From the line that contains "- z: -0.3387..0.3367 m" to the final line of the entries, return every line exactly and leave out all others.
Top of Exercise inputs
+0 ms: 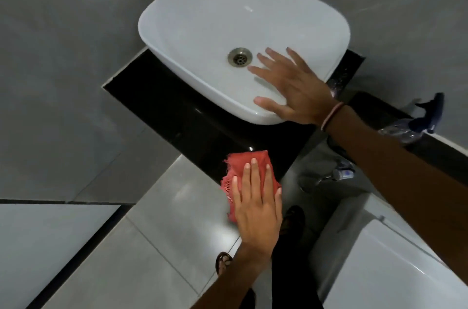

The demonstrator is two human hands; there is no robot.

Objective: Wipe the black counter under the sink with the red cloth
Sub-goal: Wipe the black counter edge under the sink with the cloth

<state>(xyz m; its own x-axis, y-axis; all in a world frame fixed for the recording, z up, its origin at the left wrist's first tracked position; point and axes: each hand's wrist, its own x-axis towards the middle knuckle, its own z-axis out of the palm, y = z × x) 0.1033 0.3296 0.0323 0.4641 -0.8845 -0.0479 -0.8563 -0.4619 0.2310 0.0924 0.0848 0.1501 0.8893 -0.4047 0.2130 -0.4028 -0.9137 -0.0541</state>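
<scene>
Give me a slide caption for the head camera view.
Left hand presses red cloth onto black counter; right hand rests on white sink.

Single view, head-mounted, wide-angle. The camera looks steeply down and forward from above the person's own arms, close to the work. The white sink (243, 37) fills the upper centre, seen from above into the bowl, with the black surface (162, 98) running diagonally beneath it. Grey wall tiles occupy the top and left of the frame; the pale floor (162, 207) and the person's feet lie at the bottom. Both forearms enter from the lower right. Straight edges bow toward the borders. No second view is supplied.
</scene>
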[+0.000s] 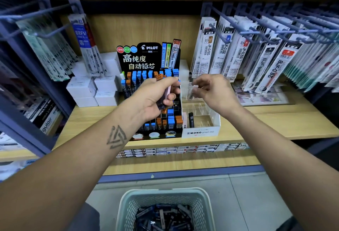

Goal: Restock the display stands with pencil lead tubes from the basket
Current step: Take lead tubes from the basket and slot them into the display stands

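Observation:
My left hand (157,95) grips a bundle of lead tubes (166,93), pink, dark and orange-capped, held in front of the black Pilot display stand (146,60). That stand holds several blue- and orange-capped tubes. My right hand (211,89) pinches a blurred dark tube (190,91) over the white Mono display stand (200,132), whose clear compartments hold a pink tube and a black tube (191,119) at the front left. The pale green basket (126,205) sits on the floor below, with several dark tubes inside.
White boxes (95,89) are stacked left of the Pilot stand on the wooden shelf (275,118). Refill packs hang on metal hooks at the left (55,47) and right (266,56). Small boxed goods line the lower shelf edge.

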`<act>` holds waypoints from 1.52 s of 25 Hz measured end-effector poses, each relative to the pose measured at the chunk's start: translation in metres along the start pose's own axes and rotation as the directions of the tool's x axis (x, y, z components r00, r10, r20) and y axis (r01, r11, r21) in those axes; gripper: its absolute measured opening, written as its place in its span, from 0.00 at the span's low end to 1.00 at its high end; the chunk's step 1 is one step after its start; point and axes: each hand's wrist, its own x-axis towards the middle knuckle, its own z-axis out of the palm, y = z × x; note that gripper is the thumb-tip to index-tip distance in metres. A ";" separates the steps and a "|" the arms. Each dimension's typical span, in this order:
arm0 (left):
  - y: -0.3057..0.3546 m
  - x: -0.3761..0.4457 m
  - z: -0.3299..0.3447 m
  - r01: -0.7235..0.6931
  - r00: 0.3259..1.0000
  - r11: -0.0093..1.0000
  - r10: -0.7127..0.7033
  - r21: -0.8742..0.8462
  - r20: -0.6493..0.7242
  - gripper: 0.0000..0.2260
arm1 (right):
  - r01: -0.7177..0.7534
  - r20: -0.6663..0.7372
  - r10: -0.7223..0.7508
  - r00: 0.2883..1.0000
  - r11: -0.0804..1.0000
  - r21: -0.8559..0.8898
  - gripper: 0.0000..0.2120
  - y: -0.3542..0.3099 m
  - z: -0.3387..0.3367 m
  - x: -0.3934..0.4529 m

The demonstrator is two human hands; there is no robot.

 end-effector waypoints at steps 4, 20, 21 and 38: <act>0.004 -0.003 -0.007 0.025 1.000 0.999 -0.025 -0.021 0.002 0.08 | 0.022 -0.005 -0.023 1.000 0.998 -0.063 0.11 -0.006 0.019 0.001; 0.005 -0.016 -0.014 0.142 0.982 0.990 -0.137 -0.027 0.133 0.12 | -0.077 -0.043 0.074 0.996 0.993 -0.090 0.07 -0.009 0.026 -0.003; 0.004 -0.018 -0.014 0.154 0.978 0.988 -0.150 -0.015 0.145 0.11 | -0.124 -0.031 0.128 0.991 0.986 0.114 0.06 -0.019 0.021 -0.004; -0.002 -0.023 -0.013 0.124 0.959 0.992 -0.126 0.024 0.252 0.10 | -0.356 0.518 -0.024 0.855 0.699 0.621 0.21 -0.046 -0.006 -0.014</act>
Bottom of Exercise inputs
▶ _Response to this exercise_:
  - z: -0.3387..0.3367 m
  - x: -0.3934..0.4529 m

The demonstrator is two human hands; there is no robot.

 end-effector waypoints at steps 4, 20, 21 and 38: <act>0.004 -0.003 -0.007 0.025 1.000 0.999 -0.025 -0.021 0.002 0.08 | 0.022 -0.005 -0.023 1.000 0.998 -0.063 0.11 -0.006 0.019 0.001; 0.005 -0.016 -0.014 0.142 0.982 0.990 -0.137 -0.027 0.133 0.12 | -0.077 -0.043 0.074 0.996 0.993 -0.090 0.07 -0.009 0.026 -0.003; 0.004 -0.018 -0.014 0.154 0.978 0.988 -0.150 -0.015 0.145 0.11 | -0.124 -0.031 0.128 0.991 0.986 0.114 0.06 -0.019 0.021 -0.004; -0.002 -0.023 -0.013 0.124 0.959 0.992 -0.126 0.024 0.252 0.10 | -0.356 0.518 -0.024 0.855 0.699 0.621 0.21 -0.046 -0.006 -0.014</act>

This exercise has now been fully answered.